Monday, February 25, 2008

Invincible

I'm home again.

Well the annoying part of my spring break is done. Now onto phase 2 - homework and stuff like that. Last night I got home and got some much needed relaxation in. Although I spent the weekend in the friendly confines of my parents house, it was a different bed, and we all like our own pillows best. Plus, the pillows on my bed there were way too warm, and that's my excuse for not sleeping. I actually spent about 24 hours half asleep and awake after I got my wisdom teeth out. Tip ----> don't take morphine unless you have to, and I don't think I had to.

I look forward to eating solid food again, although it'll probably be a few more days. For now it's still oatmeal and protein shakes. I got the shakes.

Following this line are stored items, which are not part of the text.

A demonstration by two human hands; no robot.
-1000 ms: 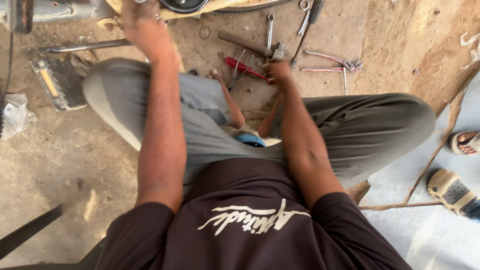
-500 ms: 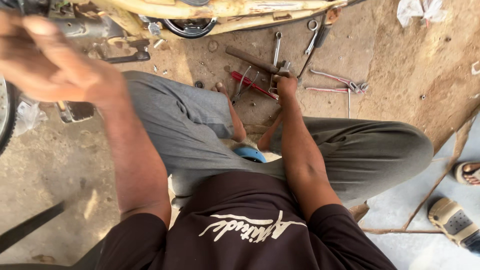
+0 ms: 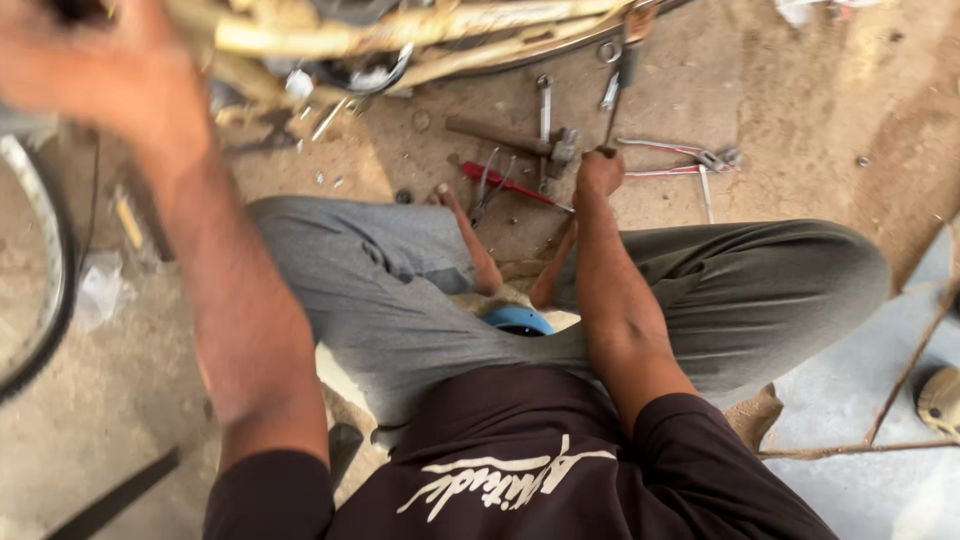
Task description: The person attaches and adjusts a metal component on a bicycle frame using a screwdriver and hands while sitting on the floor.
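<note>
I sit on the dirt floor with my legs folded in grey trousers. My right hand (image 3: 598,176) reaches forward to the tools on the ground, its fingers closed around the lower end of a thin dark tool (image 3: 618,92). A hammer (image 3: 500,134), a spanner (image 3: 543,100), red-handled pliers (image 3: 505,186) and a second pair of pliers (image 3: 680,158) lie around it. My left hand (image 3: 105,72) is raised at the upper left, blurred, beside a yellowish bicycle frame (image 3: 420,28). What it holds is unclear.
A bicycle wheel (image 3: 45,300) curves down the left edge, with a scrap of plastic (image 3: 100,290) beside it. A blue round object (image 3: 515,320) sits between my legs. A sandal (image 3: 940,400) and a grey-blue sheet (image 3: 860,420) are at the right.
My left hand has lifted off the bicycle parts and swung up to the left, close to the camera. My right hand has stayed at the tools.
</note>
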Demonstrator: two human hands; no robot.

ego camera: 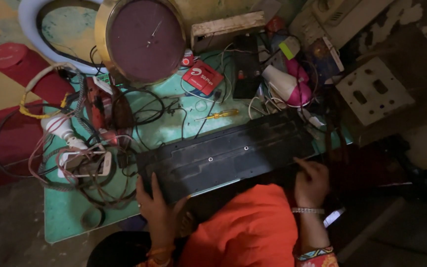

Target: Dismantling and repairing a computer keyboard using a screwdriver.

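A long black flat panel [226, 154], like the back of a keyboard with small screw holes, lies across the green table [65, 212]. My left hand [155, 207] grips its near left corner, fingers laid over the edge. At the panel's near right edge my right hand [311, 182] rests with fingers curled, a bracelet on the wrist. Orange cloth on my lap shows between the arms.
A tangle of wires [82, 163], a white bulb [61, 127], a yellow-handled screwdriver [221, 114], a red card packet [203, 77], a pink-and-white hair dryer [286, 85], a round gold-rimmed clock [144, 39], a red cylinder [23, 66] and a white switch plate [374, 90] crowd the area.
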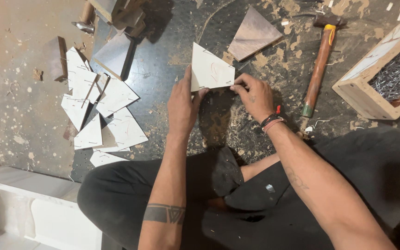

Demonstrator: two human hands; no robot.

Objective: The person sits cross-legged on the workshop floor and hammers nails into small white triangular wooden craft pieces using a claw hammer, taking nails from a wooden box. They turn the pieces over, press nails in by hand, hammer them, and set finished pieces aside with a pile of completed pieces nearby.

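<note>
A white triangular board piece [209, 69] stands tilted on the dark floor, small nails sticking out near its edges. My left hand [182, 104] grips its lower left edge, thumb on the face. At its lower right corner my right hand [254, 95] pinches the piece with the fingertips. A red and black band sits on the right wrist. I sit cross-legged in black trousers right behind the piece.
A pile of several white triangles [100, 113] lies to the left. A brown triangular piece [252, 34] lies just beyond. A hammer [319, 62] rests to the right, beside a wooden box of nails [385, 69]. Dark blocks [116, 53] sit at the upper left.
</note>
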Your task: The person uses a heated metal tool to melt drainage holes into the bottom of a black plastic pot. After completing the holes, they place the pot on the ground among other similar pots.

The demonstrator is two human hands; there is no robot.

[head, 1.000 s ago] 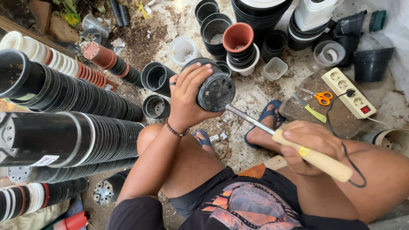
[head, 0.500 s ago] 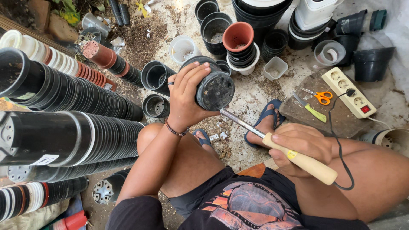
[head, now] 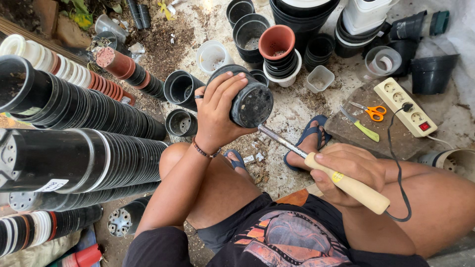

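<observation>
Bare arms and legs. Thin bracelet (head: pixel 203 151) on left wrist, ring (head: pixel 198 97) on a left finger. Dark shorts (head: pixel 277 237) with orange-pink print. Blue flip-flops (head: pixel 309 136) on feet.

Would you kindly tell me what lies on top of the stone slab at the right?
On the stone slab lie orange-handled scissors, a green-handled knife and a white power strip with one black plug in it. Whatever is beneath them is covered.

Left hand (head: pixel 217 116) grips black pot (head: pixel 250 101); right hand (head: pixel 349 170) holds soldering iron (head: pixel 341 180).
</observation>
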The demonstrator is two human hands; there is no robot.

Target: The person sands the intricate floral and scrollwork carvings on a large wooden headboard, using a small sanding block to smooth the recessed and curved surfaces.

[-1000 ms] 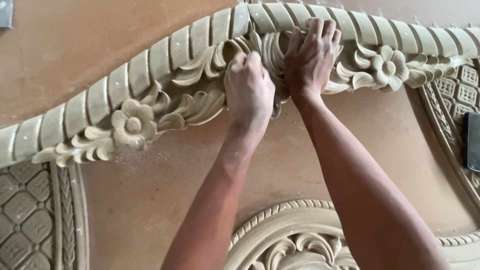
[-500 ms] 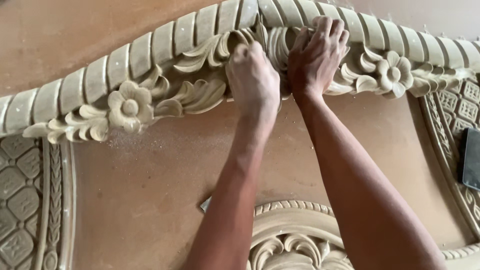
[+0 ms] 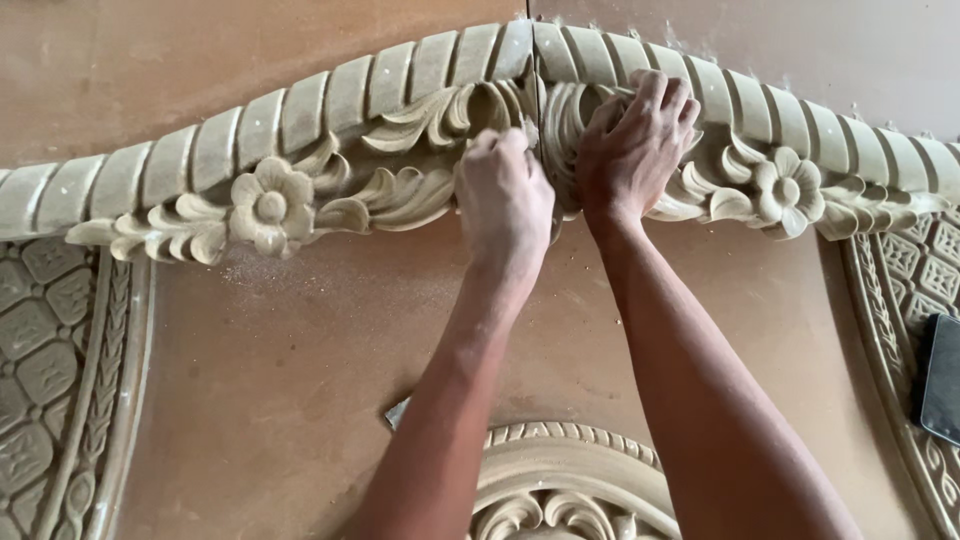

I guess nothing else is new. I go to Whistler in a few, and that's about er. I downloaded a pile of movies today, and I almost want to sit down and watch them all. Which I really shouldn't do.

Ok, I really want to tell you about a song. I just sort of re-discovered it. It's 'Invincible' by Muse, and its right here if you wanna check it out ------------------------->.
The music video is really cool. My favorite part has got to be the drumming, even though there's a pretty sweet bass part at 3:23. The instrumentation that this band has is crazy. The music alone can tell a story. To me this song is about perseverance, and makes me happy and sad at the same time. It's anthem-like, and its uplifting sound brings me up. The insistent drum line reminds me to keep going, through the ups and downs that the guitar line embodies.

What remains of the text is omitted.